> [Task] Lines holding the word "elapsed" in the following material must be counted; give only the resulting number.

> [Material provided]

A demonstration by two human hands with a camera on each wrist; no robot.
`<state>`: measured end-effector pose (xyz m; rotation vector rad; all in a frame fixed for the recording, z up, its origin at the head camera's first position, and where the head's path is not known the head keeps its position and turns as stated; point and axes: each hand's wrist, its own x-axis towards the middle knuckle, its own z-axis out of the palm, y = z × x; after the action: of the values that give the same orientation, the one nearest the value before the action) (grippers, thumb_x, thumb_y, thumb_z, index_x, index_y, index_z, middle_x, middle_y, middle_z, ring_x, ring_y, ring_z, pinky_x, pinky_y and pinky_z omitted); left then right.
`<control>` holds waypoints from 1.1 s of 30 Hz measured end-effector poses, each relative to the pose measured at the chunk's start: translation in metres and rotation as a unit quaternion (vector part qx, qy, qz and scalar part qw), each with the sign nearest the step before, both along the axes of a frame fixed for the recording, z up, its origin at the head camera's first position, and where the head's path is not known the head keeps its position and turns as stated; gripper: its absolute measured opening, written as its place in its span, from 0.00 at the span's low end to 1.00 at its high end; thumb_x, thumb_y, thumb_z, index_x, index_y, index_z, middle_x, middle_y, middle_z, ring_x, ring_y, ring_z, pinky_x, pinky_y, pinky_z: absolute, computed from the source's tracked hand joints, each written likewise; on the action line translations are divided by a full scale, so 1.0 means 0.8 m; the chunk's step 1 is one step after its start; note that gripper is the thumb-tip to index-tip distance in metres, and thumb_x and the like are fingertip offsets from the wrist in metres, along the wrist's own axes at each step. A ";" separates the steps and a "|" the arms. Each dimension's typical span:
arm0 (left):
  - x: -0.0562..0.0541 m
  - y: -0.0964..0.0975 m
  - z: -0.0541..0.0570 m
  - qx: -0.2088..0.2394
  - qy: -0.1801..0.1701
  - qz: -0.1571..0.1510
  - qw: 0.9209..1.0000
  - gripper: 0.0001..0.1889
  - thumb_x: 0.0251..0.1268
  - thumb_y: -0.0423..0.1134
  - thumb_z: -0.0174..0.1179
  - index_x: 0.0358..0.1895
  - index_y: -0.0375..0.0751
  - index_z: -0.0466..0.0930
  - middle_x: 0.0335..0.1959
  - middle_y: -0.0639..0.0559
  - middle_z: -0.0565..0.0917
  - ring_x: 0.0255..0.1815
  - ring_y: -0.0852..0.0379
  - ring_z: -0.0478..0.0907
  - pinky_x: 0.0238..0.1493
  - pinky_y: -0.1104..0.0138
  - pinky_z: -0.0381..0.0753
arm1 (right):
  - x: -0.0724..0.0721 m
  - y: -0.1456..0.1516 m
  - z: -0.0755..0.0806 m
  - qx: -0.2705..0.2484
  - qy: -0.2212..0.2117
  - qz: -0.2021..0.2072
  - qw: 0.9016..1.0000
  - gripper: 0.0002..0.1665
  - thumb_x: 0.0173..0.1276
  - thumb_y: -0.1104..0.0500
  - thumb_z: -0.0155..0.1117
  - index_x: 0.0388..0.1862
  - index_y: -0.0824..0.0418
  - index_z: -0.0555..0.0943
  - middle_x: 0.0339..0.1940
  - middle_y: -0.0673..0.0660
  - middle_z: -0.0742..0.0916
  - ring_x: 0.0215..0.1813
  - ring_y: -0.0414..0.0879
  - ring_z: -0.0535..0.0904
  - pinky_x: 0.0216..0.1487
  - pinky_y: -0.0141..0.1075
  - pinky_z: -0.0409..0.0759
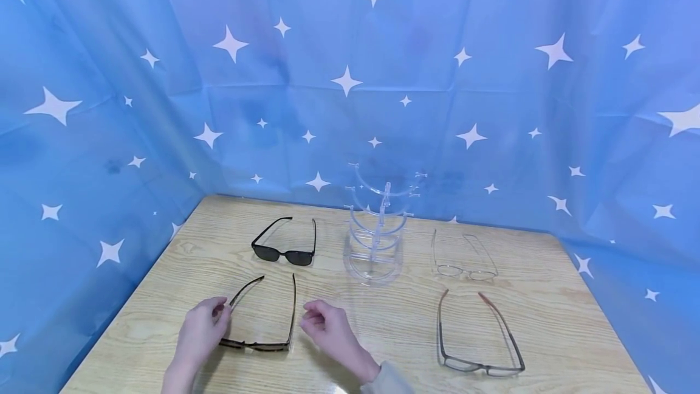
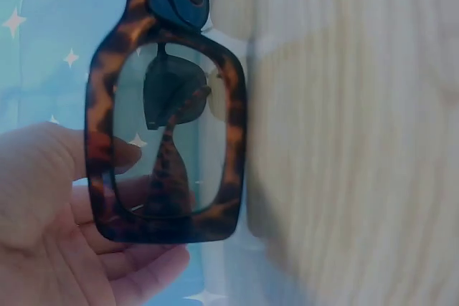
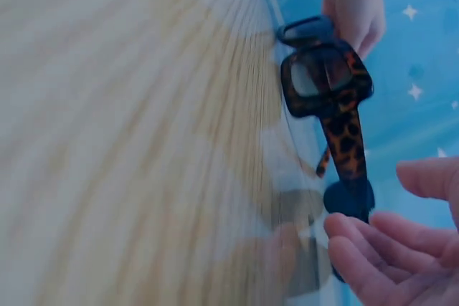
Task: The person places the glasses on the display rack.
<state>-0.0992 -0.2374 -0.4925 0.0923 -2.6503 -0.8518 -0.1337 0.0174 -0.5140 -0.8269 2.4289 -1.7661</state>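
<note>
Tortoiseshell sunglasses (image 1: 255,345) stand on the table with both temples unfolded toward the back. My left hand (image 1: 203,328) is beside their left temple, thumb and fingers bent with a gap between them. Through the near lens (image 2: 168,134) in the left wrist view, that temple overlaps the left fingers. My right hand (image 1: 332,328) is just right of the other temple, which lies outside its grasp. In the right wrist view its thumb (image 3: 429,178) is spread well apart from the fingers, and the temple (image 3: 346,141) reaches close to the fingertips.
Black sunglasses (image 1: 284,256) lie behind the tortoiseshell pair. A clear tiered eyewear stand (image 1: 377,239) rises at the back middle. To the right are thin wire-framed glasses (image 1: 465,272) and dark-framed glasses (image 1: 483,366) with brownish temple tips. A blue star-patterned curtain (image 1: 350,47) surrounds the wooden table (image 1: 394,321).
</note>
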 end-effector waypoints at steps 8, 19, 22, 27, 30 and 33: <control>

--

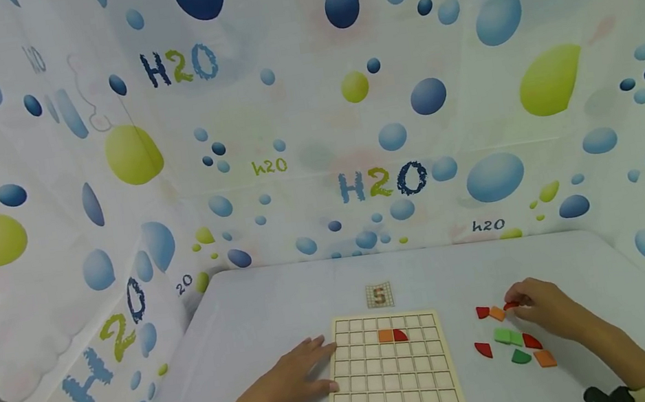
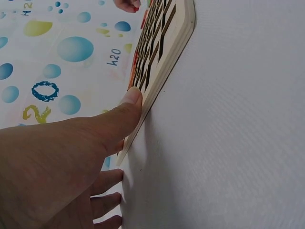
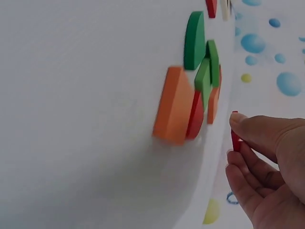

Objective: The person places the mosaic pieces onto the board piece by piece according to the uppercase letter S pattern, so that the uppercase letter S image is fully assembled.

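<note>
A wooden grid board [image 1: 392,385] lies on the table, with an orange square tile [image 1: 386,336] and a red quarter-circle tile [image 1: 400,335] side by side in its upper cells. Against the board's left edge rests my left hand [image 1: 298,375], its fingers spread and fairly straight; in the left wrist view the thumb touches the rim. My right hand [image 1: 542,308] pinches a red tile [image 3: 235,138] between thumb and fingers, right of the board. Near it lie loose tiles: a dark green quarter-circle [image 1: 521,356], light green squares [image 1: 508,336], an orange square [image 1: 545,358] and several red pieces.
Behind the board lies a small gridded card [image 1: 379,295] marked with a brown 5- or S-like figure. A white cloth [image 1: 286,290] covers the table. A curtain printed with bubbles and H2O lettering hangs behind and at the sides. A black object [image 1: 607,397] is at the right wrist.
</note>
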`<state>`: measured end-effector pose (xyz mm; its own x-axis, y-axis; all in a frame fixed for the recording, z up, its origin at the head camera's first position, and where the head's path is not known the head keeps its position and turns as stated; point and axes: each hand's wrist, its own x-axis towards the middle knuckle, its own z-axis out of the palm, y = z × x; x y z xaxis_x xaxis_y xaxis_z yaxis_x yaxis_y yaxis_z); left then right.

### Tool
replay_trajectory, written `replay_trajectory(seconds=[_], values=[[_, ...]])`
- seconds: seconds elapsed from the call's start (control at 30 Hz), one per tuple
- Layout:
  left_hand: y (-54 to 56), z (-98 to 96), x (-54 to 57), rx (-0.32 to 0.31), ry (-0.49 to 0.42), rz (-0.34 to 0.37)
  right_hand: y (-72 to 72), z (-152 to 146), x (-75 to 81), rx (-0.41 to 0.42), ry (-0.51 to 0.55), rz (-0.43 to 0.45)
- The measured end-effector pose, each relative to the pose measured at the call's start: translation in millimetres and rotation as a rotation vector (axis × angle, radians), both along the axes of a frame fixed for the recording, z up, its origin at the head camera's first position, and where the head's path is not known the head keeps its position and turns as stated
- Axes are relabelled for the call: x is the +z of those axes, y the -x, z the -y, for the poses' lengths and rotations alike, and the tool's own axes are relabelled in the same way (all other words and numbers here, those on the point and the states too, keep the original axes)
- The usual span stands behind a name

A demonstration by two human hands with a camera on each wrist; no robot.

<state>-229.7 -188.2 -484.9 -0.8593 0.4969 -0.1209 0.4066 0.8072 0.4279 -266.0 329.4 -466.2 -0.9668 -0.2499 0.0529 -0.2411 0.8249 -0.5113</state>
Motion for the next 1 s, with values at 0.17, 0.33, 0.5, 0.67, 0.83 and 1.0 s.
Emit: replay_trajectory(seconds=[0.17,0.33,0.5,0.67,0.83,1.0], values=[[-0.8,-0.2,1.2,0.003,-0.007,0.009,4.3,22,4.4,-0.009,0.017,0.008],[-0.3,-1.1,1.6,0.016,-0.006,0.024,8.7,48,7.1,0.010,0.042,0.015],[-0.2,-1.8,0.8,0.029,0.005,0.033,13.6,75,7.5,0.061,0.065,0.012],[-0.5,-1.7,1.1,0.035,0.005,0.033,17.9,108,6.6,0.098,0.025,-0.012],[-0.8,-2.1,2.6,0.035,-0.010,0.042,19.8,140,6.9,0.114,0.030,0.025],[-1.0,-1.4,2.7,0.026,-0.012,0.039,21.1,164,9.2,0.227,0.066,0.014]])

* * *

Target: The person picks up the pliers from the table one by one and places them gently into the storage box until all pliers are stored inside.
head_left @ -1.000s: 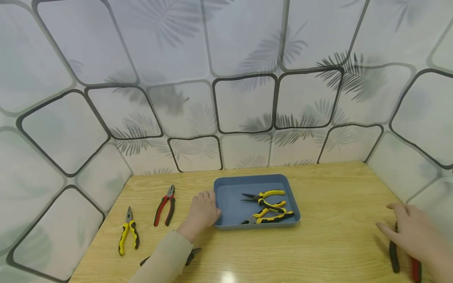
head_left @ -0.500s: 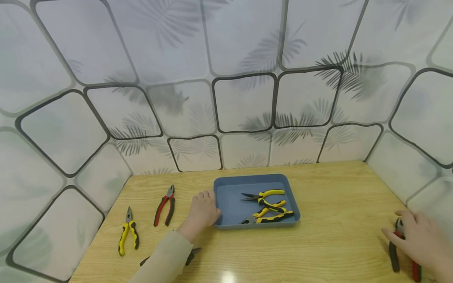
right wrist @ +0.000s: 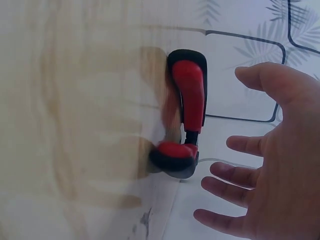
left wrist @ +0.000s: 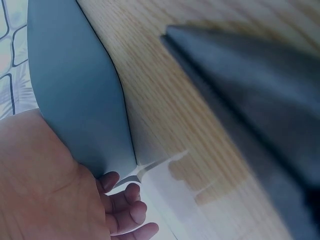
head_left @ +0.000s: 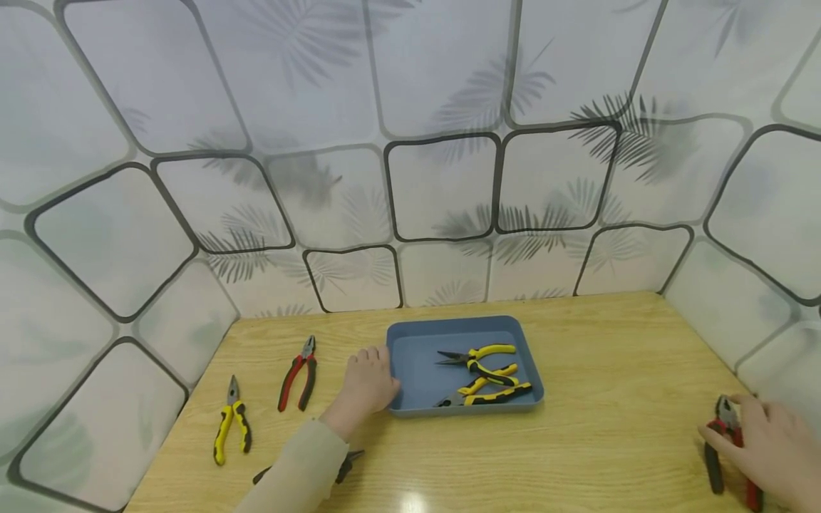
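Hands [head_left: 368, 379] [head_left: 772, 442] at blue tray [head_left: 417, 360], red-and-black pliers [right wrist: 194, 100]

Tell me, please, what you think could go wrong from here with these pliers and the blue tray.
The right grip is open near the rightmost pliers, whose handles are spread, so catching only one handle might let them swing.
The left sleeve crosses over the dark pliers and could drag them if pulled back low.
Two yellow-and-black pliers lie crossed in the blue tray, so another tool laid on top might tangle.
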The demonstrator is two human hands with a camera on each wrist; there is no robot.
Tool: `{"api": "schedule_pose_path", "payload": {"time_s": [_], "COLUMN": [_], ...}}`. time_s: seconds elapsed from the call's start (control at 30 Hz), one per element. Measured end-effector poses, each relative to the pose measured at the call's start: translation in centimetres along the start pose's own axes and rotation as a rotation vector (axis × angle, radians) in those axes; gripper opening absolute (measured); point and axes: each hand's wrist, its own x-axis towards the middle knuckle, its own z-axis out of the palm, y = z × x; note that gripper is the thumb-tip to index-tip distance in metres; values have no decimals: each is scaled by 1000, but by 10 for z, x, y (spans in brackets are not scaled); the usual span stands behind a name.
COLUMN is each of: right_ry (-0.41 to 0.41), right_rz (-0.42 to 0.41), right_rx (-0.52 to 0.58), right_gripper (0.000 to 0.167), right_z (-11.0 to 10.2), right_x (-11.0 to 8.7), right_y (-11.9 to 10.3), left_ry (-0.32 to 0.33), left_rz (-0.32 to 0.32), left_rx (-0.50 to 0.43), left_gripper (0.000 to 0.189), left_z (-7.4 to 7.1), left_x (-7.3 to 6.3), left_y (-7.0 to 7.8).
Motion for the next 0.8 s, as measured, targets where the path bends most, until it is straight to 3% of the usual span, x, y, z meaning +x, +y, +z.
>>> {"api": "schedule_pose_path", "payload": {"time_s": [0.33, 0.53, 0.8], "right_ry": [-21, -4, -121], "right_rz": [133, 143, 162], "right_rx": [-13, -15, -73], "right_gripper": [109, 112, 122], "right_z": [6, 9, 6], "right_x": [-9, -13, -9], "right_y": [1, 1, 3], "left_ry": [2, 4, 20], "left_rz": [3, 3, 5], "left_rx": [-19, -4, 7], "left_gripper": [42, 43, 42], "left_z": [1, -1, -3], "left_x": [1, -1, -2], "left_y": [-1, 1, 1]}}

> [Your solution] 2